Deep Magic, Volume 3: Eigenfaces

This week we’re going to really show off how easy it is to “roll our own” algorithms in Apache Mahout by looking at Eigenfaces. This algorithm is really easy and fun in Mahout because Mahout comes with a first class distributed stochastic singular value decomposition Mahout SSVD.

This is going to be a big job, and assumes you are have HDFS, and a small cluster to work with. You may be able to run this on your laptop, but I would recommend following the last post on setting up a small cloud-based hadoop cluster with Apache Zeppelin.

Eigenfaces are an image equivelent(ish) to eigenvectors if you recall your high school linear algebra classes. If you don’t recall: read wikipedia otherwise, it is a set of ‘faces’ that by a linear combination can be used to represent other faces.

Step 1. Get Data

The first thing we’re going to do is collect a set of 13,232 face images (250×250 pixels) from the Labeled Faces in the Wild data set.

Because some of these shell commands take a little while to run, it is worth taking a moment to set shell.command.timeout.millisecs in the sh interpreter to 600000.

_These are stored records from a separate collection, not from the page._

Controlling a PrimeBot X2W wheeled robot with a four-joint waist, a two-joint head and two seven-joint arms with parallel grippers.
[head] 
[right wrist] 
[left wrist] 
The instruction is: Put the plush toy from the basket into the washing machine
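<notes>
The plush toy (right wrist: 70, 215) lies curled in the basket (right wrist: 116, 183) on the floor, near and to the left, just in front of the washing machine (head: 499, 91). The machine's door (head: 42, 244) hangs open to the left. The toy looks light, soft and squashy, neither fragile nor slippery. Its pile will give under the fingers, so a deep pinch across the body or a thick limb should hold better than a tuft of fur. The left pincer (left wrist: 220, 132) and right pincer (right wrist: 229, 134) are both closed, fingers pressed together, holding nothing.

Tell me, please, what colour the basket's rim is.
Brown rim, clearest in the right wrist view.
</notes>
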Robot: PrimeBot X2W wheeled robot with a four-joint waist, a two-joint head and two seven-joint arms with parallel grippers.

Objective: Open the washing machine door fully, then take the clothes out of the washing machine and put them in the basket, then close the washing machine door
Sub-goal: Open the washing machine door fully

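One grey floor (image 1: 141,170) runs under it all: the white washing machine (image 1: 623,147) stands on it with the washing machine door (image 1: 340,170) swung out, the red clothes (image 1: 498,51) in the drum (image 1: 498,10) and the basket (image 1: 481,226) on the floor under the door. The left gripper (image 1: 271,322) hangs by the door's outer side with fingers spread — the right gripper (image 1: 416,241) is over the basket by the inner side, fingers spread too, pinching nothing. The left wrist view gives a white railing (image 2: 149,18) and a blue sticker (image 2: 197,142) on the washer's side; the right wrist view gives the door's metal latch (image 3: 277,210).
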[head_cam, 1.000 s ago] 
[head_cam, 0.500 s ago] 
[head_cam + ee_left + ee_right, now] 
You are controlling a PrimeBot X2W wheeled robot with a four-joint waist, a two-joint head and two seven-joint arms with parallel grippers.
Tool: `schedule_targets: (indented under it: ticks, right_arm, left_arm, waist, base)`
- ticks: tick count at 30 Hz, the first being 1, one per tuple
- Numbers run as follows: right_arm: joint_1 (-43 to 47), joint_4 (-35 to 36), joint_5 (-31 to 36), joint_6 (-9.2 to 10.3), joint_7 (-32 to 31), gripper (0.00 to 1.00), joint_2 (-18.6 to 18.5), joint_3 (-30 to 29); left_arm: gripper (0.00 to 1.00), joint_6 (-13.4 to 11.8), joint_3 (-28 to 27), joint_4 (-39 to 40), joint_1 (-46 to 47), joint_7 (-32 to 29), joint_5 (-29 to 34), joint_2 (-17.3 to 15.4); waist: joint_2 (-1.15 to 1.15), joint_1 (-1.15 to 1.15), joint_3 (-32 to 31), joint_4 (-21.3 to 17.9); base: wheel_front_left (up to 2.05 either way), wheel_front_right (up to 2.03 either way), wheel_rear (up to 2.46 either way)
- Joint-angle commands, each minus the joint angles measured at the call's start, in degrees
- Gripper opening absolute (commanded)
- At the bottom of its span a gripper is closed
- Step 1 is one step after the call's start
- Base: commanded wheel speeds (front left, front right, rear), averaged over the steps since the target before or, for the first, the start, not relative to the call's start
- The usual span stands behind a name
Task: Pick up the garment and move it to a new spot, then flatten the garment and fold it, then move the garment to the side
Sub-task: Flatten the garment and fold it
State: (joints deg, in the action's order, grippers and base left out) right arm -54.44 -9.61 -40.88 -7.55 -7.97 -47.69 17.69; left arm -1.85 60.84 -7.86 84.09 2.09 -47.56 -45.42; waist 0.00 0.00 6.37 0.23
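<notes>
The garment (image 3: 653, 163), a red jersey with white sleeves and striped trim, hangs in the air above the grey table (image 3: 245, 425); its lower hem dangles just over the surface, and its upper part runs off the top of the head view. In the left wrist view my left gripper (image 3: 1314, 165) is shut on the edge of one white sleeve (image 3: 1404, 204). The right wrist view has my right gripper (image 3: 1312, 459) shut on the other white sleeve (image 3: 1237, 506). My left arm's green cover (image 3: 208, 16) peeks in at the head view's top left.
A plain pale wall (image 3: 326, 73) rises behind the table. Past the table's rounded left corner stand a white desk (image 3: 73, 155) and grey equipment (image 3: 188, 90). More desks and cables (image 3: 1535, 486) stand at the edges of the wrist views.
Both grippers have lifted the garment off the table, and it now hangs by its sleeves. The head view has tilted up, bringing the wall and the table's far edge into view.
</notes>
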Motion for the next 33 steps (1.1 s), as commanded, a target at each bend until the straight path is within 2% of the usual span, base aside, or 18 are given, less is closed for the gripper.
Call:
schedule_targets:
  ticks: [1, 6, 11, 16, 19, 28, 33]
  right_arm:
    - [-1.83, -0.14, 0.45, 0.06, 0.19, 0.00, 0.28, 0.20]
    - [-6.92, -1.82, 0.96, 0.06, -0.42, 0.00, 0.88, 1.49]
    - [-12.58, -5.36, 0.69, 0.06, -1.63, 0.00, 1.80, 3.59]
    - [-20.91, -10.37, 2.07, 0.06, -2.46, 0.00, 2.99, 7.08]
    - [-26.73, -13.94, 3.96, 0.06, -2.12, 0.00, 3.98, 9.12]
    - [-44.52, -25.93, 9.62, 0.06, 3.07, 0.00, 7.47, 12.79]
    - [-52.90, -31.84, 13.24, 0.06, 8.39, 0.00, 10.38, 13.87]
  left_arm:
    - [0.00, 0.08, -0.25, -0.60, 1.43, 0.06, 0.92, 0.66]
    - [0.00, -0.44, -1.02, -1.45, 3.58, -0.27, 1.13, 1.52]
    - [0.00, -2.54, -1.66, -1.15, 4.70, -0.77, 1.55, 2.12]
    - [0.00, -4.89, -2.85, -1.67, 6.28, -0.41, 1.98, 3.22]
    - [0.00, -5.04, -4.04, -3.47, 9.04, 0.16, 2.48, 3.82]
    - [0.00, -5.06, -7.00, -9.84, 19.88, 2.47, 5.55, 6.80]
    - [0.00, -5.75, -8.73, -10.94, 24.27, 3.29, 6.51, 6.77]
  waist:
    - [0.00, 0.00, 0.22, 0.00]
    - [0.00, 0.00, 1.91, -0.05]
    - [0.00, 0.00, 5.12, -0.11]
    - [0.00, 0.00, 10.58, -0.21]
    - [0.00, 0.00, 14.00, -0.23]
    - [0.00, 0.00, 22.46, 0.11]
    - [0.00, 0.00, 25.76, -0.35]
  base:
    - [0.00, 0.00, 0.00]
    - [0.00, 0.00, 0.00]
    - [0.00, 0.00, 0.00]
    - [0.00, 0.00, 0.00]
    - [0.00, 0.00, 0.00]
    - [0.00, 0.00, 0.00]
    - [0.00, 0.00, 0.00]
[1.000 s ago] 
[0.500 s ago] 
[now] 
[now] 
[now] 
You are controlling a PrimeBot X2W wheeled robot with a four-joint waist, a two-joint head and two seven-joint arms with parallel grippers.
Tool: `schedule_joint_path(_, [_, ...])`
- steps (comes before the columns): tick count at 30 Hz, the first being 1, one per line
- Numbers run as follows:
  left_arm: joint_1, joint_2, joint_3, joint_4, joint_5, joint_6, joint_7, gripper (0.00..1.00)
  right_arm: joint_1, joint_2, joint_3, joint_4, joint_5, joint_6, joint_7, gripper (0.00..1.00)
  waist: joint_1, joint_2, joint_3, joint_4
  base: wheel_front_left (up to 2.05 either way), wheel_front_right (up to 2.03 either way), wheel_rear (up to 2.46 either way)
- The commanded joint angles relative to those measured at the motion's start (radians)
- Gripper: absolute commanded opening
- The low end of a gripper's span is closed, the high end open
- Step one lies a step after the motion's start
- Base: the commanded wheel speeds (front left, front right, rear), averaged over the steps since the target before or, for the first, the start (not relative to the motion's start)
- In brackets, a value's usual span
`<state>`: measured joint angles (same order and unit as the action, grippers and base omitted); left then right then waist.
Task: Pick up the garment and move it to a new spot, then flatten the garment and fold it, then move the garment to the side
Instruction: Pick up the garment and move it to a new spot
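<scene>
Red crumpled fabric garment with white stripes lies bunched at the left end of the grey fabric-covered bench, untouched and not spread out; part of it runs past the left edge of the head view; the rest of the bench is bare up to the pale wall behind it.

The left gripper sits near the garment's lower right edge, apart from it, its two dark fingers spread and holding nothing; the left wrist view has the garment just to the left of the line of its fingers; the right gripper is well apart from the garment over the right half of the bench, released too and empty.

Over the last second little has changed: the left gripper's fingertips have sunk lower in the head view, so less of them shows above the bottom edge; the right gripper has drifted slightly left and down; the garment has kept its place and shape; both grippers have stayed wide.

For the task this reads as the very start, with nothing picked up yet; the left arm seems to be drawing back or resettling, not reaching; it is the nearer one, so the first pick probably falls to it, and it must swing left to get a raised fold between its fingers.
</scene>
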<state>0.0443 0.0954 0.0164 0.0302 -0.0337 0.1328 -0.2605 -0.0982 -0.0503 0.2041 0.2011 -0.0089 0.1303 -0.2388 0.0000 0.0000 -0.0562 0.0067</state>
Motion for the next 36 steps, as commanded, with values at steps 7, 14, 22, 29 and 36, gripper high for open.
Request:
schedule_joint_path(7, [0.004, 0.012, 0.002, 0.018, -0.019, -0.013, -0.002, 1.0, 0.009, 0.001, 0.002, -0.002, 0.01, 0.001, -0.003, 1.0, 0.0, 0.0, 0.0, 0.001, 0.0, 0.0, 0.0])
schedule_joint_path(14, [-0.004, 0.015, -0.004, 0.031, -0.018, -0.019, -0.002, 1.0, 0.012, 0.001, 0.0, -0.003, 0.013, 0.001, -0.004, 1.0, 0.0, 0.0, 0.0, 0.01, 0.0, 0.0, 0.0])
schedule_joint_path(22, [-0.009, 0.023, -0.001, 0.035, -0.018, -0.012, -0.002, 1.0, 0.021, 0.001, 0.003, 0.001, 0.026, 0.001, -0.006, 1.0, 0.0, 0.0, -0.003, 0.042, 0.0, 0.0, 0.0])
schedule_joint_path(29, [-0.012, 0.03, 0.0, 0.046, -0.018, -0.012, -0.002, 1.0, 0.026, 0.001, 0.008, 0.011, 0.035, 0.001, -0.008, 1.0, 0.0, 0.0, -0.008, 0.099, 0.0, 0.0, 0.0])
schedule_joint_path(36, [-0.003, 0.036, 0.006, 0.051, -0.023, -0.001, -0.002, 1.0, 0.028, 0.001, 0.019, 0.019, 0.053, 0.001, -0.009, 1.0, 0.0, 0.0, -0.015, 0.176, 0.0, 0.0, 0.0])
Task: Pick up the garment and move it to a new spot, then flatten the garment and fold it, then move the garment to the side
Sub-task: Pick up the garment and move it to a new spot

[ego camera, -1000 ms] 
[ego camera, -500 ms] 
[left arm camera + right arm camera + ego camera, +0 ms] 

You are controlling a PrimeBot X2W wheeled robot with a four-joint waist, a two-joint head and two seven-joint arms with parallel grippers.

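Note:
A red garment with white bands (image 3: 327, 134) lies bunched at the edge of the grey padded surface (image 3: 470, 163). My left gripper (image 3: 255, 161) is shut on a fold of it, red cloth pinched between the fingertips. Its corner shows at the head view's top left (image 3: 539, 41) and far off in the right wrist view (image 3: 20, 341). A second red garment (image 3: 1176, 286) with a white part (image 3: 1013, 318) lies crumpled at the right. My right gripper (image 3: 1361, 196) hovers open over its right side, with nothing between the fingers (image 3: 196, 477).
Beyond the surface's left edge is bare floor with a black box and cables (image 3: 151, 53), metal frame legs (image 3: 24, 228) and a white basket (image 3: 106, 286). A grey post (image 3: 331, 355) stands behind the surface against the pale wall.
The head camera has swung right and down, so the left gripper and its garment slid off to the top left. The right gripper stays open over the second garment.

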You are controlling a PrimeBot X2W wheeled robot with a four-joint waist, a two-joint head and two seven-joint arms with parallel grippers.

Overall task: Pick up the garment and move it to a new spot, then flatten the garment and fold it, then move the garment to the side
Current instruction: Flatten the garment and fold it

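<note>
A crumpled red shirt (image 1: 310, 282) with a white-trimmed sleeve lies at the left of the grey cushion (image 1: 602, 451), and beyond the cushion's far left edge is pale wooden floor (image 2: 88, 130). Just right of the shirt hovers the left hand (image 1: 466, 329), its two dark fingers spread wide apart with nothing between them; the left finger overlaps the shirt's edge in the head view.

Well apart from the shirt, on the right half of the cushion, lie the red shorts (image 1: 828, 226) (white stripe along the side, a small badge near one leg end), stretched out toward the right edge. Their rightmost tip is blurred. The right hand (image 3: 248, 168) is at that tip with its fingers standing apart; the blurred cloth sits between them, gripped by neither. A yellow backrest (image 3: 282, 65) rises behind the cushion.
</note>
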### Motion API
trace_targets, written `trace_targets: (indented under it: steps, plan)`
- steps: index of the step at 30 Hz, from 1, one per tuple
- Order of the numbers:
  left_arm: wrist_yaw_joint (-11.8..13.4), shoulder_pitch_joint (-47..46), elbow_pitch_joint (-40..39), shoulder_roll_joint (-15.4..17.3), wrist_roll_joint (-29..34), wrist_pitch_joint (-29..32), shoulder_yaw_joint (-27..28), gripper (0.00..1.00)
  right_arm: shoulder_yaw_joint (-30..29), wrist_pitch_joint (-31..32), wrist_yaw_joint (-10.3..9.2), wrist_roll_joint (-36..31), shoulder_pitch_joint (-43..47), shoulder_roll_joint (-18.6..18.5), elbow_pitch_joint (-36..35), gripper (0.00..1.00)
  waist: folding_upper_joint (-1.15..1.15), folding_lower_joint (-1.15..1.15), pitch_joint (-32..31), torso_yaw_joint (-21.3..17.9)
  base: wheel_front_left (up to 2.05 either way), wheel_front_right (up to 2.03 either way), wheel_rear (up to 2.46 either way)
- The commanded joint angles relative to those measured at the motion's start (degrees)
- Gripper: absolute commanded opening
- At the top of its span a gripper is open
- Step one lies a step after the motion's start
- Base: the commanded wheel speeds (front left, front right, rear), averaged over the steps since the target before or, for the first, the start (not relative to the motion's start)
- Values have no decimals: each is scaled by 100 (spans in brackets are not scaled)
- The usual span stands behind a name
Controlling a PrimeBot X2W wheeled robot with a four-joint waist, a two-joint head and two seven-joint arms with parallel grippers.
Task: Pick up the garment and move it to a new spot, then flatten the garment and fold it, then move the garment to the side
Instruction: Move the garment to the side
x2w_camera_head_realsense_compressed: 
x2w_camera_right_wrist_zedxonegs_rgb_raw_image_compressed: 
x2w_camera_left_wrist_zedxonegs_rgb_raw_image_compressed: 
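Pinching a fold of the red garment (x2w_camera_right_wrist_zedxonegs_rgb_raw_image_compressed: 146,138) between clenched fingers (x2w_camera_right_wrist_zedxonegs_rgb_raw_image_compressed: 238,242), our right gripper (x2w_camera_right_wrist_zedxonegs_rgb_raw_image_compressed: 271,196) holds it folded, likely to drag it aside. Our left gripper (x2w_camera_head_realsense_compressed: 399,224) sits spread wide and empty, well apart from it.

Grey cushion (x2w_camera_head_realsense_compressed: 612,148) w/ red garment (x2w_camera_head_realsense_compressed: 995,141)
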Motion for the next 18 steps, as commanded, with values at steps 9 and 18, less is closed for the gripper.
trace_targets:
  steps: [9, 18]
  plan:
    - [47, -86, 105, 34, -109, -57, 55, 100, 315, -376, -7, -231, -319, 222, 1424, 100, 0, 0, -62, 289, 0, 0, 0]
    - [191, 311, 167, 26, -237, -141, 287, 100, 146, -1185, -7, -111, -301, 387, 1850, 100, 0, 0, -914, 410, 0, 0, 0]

My first paragraph, I’m going to make a directory for my final eigenface images that Zeppelin’s HTML loader can use. Then I’m going to download and untar the dataset. Finally, I’ll put the dataset into the tmp folder in HDFS.

%sh

mkdir zeppelin-0.7.0-SNAPSHOT/webapps/webapp/eigenfaces

wget http://vis-www.cs.umass.edu/lfw/lfw-deepfunneled.tgz
tar -xzf lfw-deepfunneled.tgz
hdfs dfs -put /home/guest/lfw-deepfunneled /tmp/lfw-deepfunneled

Step 2. Add dependency JARs

We use the Scala package scrimage to do our image processing, so we’ll want to add those jars. Also, there is a bug we’re working on in Mahout where broadcasting vectors doesn’t work so well in shell / Zeppelin mode. To get around this, I have added the transformer I need in custom jar of algorithms I use.

MAHOUT-1892: Broadcasting Vectors in Mahout-Shell

If that issue is still open, you’ll need to clone and build my branch (or make your own jar).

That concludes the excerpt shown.